Oceans — to state the obvious — are big. That makes it hard for governments, shipping companies, and insurance providers to know exactly what’s happening on them at any particular moment. It doesn’t help that modern-day ships often aren’t equipped with modern technology or the right software behind those sensors to properly analyze what they see.
Quartermaster, an Arlington, Virginia-based startup, is building a solution to this problem that it calls “SmartMast.” It’s quite literally a package of weather-hardened sensors like cameras and radios that go on a ship’s mast and can relay real-time maritime data. Combined with an analytics platform that can interpret all that information, Quartermaster refers to it as a “continuous, distributed sensing network” — a hive mind for millions of ships.
SmartMast is far more advanced than the current standard known as AIS, or the “automatic identification system,” according to Quartermaster CEO and founder Neil Sobin. AIS is very basic and more or less consists of relayed location pings. It’s also vulnerable. Sobin says Quartermaster’s tech will be less susceptible to fraud, which can be a big problem on the high seas.
“In maritime, AIS is a completely broken system. It’s opt-in, [you] enter your own data, and if you want to do anything nefarious on the ocean, from petty smuggling all the way up to sanctions evasion, you can simply opt out of the system, or spoof it,” he said in an exclusive interview with TechCrunch. “You can take advantage of just how fragile it is.”
Sobin has spent recent weeks repeating this pitch to investors, and they rewarded him with a $43 million Series A funding round. The investment, which Quartermaster announced Wednesday, was co-led by First Round Capital and Quiet Capital, a VC firm that backs “remarkable founders from day zero.”
First Round partner Bill Trenchard, who led Uber’s seed round in 2010 and is an investor in Flexport, said in a statement that Quartermaster is “reshaping how maritime operators understand and act on the world’s oceans.”
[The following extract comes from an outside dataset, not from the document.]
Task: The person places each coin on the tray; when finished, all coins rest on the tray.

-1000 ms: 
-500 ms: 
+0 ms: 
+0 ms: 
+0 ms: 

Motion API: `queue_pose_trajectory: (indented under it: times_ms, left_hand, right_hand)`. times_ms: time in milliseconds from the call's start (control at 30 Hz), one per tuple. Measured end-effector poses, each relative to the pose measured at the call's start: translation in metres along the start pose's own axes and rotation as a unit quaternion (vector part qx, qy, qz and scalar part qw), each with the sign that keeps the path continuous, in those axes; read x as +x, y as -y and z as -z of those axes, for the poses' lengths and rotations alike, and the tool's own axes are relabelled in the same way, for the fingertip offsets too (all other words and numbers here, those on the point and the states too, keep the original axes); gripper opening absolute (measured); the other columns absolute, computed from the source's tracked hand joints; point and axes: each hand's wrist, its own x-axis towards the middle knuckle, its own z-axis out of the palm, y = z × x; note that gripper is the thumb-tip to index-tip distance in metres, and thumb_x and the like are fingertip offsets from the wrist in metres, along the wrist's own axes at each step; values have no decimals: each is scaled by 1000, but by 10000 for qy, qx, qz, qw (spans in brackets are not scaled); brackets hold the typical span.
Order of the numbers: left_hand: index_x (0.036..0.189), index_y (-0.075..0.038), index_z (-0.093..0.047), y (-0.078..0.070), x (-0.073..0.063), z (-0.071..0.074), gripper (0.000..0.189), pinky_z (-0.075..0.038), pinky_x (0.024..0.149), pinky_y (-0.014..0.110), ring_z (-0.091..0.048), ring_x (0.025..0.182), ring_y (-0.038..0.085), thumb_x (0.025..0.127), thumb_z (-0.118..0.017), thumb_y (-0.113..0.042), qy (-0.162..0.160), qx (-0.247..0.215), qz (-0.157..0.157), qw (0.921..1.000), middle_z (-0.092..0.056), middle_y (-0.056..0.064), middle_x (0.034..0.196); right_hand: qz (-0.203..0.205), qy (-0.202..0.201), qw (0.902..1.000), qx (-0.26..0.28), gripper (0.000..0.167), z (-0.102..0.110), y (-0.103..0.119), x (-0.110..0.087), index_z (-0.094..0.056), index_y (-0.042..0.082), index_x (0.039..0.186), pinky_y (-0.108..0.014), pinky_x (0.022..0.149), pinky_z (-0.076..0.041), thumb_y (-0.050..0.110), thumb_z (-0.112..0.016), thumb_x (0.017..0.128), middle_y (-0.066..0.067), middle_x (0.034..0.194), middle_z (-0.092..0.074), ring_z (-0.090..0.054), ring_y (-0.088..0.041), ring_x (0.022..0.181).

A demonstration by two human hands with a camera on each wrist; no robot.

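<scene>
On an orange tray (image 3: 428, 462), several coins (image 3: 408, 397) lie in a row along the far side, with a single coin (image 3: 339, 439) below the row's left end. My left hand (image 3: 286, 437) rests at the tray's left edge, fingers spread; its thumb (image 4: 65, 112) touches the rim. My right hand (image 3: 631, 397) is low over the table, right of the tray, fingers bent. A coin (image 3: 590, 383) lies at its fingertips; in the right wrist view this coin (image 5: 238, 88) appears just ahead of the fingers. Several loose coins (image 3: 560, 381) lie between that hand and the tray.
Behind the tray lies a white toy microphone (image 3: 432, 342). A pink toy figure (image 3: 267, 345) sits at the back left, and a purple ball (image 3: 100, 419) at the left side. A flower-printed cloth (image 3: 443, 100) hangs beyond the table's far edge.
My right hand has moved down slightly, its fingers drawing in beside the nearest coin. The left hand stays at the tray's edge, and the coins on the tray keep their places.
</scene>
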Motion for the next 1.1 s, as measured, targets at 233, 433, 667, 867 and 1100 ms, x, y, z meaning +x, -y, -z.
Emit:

“Most attempts to bring intelligence to the ocean have run into the same wall: The cost of bespoke hardware does not scale to a planet that is mostly water. Neil and his team have solved that,” he said.
Quartermaster says more than 600 ships using SmartMast have covered 10 million square miles of ocean to date. The primary goal is to create an infrastructure layer for intelligence applications — identifying other ships, collecting training data for companies working on marine autonomy, aiding scientists and robotics experts, and providing data and insights to governments.
In Sobin’s eyes, there’s almost no limit to how Quartermaster’s system can be used, and the company’s already turning up new applications of the tech. For instance, the company said SmartMast-equipped ships have already assisted in “over 20 rescues of mariners at sea.” That’s not a revenue-driving opportunity, but Sobin said Quartermaster is constantly thinking about ways to make life better for mariners, especially because it may win more customers.
“That is work we’re really proud of, but also [those are] the dynamics that help us lock in our network, you know, and create that incentive for mariners to work with us in this way,” he said. “Our approach is to be pro-mariner and to create incentive for the mariner, and I think very few others will figure out how to operate that model as successfully as we have. I think there are a bunch of players in the market who try to sell a sensor to a boat, try to sell a sensor to a fleet operator, and I think those are really challenging pitches to make, because fleet operations are low-margin businesses.”
As for the funding, Sobin said he expects a large chunk of it will be put toward hiring engineers to keep pushing Quartermaster’s tech forward. While that money will help, Sobin also thinks the opportunity will just be too good for some engineers to pass up.
“The ocean has so much low-hanging fruit in computer vision tasks,” he said. For engineers at social media companies, or AI labs, it’s “hard to feel the reward of all of your effort. On the ocean, a single engineer can come in and make a significant impact in relatively short periods of time, simply because no one has worked on the space before.”